EXERCISE INPUTS
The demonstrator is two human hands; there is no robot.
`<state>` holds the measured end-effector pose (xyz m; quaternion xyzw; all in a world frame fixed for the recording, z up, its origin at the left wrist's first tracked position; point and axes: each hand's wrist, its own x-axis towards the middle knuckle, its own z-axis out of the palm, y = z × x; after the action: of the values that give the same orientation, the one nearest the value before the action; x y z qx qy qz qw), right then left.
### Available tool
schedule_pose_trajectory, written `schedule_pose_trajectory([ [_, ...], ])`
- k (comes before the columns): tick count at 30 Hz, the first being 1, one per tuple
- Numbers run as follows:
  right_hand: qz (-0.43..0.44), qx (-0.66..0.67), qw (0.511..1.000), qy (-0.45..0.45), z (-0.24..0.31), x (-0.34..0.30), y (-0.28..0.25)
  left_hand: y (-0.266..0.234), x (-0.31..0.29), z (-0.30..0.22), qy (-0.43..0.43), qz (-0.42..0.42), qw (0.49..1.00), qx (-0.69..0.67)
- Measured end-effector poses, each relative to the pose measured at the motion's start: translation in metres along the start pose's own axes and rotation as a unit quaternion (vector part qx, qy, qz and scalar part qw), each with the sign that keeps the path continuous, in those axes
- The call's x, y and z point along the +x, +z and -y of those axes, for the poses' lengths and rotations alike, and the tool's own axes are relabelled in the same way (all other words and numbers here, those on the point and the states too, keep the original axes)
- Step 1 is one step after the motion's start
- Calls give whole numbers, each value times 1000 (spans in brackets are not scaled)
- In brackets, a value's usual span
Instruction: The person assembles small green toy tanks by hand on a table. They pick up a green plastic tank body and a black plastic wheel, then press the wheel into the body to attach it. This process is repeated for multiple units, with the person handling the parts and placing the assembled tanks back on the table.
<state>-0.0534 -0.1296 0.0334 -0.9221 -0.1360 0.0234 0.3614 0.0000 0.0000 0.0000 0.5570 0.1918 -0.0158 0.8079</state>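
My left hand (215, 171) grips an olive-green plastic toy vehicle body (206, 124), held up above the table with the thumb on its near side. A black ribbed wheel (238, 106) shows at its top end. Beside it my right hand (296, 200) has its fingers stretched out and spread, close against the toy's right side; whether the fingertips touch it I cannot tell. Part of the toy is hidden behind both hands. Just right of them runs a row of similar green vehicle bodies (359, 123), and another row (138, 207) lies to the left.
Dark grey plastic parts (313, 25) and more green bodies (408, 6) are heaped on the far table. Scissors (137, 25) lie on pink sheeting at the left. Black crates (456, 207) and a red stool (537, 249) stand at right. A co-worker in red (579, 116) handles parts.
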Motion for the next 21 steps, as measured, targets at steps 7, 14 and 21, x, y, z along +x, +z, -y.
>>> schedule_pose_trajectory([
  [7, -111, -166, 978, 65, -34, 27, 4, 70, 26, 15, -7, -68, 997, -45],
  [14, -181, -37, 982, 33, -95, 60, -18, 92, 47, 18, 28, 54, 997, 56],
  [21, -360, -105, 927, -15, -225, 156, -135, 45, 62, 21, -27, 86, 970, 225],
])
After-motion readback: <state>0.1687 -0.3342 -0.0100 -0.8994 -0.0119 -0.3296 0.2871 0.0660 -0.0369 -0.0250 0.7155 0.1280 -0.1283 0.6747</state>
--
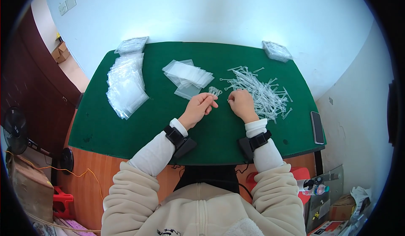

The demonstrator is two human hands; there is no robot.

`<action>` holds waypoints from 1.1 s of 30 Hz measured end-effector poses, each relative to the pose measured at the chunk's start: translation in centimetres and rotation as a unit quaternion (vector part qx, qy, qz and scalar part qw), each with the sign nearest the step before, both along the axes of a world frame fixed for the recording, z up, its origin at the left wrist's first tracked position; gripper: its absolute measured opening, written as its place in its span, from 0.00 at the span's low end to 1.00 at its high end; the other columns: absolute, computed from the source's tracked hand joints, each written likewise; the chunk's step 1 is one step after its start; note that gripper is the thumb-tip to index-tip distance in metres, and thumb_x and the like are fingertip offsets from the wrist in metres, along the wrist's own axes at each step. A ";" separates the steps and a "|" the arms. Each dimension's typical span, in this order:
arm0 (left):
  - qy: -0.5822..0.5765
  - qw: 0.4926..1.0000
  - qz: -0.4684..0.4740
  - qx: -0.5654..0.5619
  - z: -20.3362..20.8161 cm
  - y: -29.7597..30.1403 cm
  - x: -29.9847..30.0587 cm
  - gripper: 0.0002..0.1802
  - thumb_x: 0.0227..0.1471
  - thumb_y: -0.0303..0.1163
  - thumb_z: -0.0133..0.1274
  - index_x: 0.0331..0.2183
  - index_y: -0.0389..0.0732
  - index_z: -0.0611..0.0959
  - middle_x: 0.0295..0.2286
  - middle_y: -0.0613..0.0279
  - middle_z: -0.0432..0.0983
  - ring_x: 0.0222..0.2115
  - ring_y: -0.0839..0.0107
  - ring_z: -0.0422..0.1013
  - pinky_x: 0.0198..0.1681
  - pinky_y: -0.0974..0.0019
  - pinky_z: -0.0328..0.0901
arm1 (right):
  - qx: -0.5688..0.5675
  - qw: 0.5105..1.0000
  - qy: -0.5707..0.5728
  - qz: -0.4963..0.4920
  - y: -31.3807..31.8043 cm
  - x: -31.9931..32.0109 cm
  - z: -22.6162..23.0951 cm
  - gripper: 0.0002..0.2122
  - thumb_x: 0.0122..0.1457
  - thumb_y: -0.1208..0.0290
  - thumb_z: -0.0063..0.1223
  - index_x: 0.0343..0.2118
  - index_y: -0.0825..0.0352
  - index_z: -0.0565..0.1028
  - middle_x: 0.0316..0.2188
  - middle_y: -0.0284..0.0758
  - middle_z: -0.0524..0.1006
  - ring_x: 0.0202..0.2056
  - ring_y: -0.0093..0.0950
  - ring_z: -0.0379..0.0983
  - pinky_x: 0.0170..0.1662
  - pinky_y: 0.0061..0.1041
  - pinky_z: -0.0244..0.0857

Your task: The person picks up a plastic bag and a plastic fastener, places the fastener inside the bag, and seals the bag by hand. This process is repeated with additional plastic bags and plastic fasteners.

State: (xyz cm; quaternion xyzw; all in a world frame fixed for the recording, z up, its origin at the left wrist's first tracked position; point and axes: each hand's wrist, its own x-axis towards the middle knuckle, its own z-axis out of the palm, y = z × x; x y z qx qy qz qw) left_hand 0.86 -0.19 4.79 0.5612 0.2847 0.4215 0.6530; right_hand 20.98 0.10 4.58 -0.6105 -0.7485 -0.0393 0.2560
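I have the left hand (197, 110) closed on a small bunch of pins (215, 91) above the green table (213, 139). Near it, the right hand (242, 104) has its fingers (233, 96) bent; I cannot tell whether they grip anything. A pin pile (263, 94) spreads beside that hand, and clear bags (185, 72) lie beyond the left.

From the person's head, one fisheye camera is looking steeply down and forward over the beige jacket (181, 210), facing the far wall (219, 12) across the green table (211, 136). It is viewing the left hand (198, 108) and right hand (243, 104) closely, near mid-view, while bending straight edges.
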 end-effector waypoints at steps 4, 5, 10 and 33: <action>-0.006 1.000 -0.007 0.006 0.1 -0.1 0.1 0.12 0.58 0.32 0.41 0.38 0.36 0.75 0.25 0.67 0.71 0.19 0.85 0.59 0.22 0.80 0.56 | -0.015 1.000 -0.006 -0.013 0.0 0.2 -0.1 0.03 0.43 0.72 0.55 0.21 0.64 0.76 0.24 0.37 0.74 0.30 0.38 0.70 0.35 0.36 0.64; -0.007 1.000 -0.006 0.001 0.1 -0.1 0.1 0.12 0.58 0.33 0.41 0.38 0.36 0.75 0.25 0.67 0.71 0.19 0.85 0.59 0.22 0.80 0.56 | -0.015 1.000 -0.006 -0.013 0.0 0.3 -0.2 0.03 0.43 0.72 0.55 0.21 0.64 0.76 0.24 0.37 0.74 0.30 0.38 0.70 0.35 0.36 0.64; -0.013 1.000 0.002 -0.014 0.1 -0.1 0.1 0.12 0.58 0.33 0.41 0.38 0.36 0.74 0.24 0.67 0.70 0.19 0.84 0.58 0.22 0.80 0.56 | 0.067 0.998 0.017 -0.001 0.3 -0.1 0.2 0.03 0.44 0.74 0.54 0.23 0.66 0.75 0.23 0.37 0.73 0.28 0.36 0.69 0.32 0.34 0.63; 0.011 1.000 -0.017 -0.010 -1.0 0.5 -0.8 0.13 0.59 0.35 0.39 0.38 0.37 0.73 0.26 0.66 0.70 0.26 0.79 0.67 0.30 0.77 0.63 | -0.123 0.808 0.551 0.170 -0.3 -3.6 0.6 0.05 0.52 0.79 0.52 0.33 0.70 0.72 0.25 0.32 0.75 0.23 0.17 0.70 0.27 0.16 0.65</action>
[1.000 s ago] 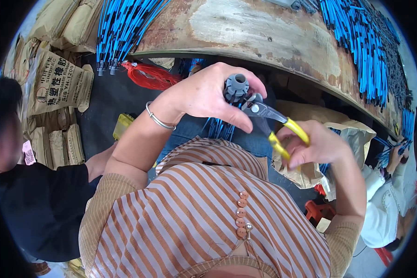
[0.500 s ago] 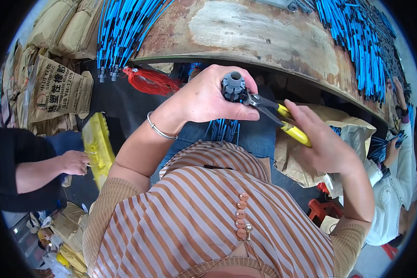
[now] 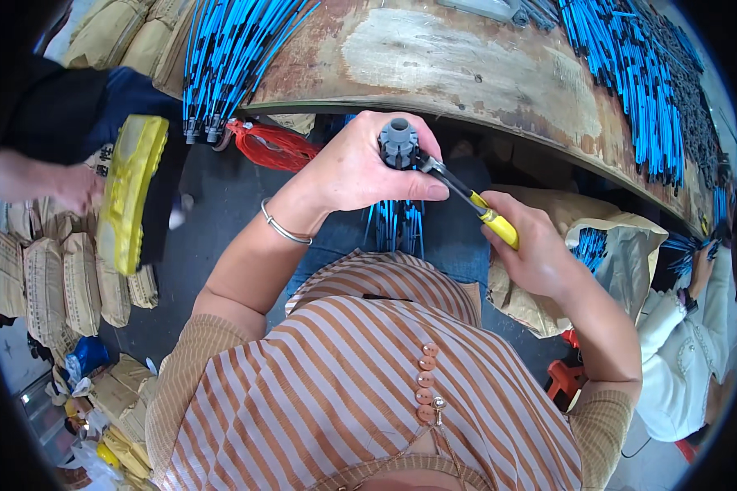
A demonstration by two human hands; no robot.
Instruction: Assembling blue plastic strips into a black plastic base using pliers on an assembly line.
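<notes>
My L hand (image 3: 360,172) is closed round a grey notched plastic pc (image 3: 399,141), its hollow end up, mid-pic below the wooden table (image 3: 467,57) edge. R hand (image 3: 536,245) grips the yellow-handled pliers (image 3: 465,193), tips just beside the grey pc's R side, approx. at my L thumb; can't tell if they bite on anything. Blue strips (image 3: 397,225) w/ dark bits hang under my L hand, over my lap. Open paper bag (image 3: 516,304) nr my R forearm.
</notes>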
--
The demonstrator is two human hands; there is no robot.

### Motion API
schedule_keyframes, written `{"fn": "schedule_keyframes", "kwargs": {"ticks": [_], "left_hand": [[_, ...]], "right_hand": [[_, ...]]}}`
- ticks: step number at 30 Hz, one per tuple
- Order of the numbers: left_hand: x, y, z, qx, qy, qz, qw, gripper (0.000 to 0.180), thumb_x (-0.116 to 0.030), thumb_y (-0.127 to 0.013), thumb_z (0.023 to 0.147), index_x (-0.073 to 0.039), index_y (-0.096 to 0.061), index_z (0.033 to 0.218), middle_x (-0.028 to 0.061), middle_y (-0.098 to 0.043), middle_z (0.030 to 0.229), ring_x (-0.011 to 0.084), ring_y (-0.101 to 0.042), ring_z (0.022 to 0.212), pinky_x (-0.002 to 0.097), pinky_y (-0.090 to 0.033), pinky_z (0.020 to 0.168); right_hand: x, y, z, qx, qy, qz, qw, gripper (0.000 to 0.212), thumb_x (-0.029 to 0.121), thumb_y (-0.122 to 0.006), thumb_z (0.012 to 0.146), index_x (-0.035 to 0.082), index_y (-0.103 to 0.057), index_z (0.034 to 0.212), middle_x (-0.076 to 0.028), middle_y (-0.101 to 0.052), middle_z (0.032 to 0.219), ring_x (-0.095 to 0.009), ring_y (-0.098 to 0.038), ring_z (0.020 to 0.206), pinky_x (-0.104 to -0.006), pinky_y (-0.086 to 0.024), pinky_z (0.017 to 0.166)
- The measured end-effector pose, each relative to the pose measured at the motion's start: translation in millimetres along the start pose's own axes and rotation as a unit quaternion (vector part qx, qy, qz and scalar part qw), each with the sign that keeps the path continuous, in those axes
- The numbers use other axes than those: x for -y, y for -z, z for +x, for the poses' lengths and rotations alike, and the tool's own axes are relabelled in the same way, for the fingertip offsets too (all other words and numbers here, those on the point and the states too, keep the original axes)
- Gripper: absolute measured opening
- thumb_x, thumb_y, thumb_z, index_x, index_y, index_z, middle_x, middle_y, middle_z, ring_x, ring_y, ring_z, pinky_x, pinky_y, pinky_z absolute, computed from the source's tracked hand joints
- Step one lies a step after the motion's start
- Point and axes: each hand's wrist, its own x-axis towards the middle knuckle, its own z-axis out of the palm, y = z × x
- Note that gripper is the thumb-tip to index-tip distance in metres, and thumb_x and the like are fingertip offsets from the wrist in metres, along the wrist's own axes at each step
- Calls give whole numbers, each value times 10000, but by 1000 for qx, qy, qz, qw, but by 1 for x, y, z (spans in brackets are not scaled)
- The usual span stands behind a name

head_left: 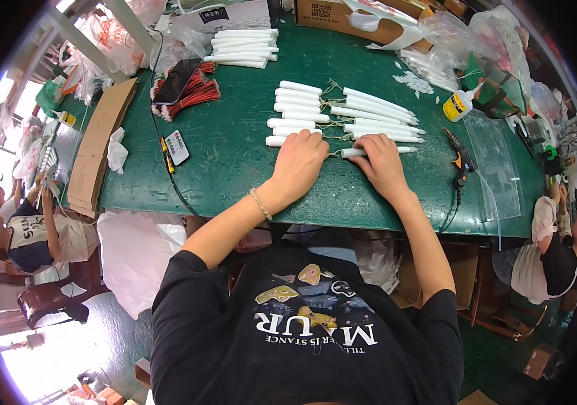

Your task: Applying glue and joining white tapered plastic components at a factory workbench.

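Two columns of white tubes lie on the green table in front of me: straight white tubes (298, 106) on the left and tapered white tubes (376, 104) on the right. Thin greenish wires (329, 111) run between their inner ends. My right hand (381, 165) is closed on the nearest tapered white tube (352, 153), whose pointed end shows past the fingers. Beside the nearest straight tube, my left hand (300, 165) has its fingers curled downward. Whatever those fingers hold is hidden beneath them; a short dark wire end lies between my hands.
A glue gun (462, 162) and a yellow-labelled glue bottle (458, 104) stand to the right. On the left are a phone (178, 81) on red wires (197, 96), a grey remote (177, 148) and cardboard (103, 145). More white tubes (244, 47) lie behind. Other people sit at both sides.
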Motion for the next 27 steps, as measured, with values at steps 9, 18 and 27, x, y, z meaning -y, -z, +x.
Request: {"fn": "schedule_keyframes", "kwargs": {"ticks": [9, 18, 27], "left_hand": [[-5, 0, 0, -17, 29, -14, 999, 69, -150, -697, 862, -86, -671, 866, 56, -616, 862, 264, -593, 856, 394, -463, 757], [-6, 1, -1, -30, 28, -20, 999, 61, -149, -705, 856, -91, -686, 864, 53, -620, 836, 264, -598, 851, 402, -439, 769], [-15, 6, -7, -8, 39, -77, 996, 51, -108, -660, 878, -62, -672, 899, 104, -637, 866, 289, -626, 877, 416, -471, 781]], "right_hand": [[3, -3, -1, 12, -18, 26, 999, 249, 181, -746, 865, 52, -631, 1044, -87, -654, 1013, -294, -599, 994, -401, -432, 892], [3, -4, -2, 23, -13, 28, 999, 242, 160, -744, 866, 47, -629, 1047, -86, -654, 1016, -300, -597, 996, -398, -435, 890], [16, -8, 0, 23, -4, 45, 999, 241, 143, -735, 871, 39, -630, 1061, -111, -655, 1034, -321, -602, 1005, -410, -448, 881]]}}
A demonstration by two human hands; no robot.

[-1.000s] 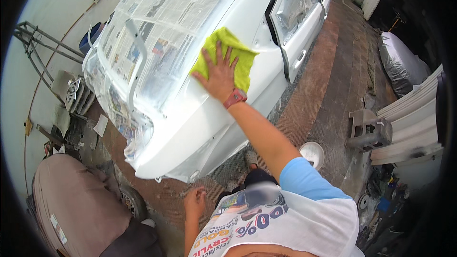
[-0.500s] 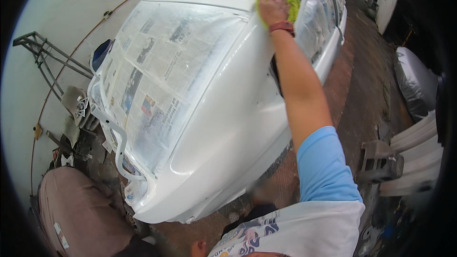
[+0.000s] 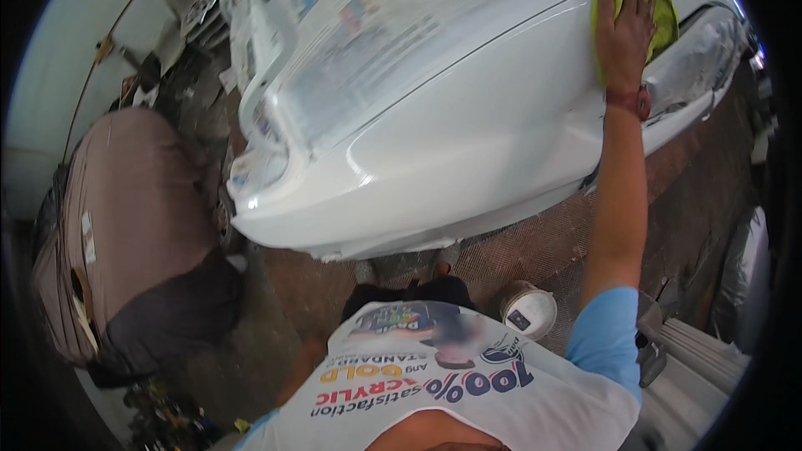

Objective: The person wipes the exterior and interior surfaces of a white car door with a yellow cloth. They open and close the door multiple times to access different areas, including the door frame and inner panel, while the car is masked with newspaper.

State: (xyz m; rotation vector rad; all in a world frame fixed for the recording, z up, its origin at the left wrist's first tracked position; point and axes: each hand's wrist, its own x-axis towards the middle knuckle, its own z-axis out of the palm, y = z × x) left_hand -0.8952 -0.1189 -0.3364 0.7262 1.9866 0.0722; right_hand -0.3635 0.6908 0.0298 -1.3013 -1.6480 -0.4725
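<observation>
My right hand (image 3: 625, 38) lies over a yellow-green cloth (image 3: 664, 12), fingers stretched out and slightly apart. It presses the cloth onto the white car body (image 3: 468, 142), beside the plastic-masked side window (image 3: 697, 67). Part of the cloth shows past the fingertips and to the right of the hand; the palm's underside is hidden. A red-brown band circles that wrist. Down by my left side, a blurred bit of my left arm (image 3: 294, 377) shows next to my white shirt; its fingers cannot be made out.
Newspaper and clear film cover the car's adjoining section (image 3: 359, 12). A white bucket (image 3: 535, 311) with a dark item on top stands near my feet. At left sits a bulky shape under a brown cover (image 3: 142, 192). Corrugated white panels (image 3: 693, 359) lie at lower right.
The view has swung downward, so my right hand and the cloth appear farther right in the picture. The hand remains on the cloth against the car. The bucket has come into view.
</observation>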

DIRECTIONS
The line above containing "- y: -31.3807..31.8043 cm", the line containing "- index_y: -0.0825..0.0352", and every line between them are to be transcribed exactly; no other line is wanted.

ANSWER TO THIS PROBLEM
  - y: -31.3807..31.8043 cm
  - x: -31.9931..32.0109 cm
  - z: -22.6162..23.0951 cm
  - gripper: 0.0002..0.2122
  - thumb_x: 0.0122..0.1457
  - thumb_y: -0.1208..0.0290
  - thumb_z: -0.0063..0.1223
  - index_x: 0.0343..0.2118
  - index_y: -0.0825..0.0352

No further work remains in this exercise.